● What you are asked to do
Say how many lines of the listing below include "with". Write only that number.

● The data

+++

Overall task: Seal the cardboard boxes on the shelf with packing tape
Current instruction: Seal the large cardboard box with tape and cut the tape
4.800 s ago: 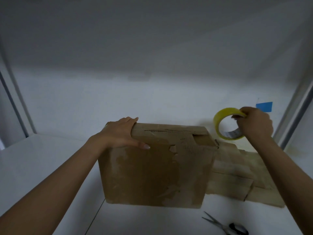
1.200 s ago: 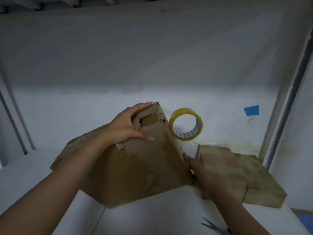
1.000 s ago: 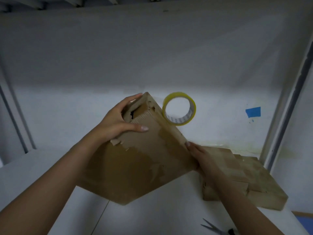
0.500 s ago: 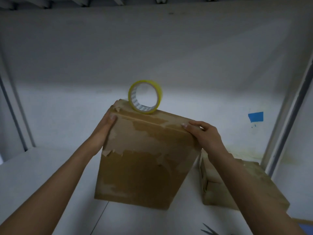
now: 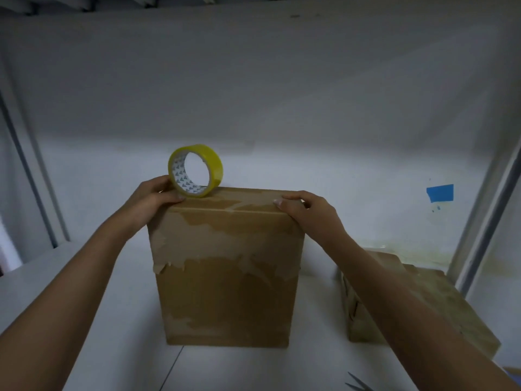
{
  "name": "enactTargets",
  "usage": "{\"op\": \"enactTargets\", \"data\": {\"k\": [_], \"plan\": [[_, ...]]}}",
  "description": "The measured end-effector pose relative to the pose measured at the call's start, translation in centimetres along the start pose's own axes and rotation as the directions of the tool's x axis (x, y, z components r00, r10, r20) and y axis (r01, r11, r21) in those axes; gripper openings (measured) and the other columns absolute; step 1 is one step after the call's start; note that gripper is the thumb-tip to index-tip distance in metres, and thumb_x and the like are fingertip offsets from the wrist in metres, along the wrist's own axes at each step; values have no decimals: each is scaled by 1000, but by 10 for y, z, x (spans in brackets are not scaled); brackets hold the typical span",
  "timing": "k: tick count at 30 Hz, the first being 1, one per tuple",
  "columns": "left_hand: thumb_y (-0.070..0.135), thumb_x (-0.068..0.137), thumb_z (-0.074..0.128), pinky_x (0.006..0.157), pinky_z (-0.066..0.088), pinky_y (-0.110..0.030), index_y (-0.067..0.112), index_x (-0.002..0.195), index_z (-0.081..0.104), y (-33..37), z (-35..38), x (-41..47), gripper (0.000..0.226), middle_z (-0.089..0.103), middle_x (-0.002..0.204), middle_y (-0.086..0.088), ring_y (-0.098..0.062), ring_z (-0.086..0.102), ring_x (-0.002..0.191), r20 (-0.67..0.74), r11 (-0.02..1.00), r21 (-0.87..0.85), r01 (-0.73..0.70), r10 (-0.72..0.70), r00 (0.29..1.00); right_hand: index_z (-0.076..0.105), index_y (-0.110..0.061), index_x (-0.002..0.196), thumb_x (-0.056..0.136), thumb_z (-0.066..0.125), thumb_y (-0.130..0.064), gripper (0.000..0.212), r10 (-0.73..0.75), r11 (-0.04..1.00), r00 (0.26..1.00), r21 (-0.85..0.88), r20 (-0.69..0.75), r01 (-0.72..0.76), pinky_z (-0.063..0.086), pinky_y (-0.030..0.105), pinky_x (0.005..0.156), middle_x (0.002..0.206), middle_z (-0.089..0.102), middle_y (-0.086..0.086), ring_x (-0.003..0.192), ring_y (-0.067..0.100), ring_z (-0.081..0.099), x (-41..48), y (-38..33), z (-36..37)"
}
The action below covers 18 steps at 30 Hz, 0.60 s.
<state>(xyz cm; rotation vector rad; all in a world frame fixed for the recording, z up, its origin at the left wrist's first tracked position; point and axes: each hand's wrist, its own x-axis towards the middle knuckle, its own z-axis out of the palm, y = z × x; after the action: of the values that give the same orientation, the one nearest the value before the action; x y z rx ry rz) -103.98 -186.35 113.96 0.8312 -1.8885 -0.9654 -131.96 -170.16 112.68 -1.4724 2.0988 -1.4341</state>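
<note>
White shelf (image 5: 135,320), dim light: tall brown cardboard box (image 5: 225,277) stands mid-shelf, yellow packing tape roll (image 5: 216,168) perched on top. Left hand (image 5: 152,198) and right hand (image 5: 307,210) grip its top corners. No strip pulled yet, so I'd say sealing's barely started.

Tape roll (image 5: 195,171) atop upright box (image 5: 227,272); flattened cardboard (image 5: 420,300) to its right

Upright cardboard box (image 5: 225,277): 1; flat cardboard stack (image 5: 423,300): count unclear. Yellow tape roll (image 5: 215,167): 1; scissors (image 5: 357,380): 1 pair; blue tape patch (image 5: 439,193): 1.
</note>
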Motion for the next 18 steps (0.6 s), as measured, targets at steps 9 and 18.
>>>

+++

● Answer section
2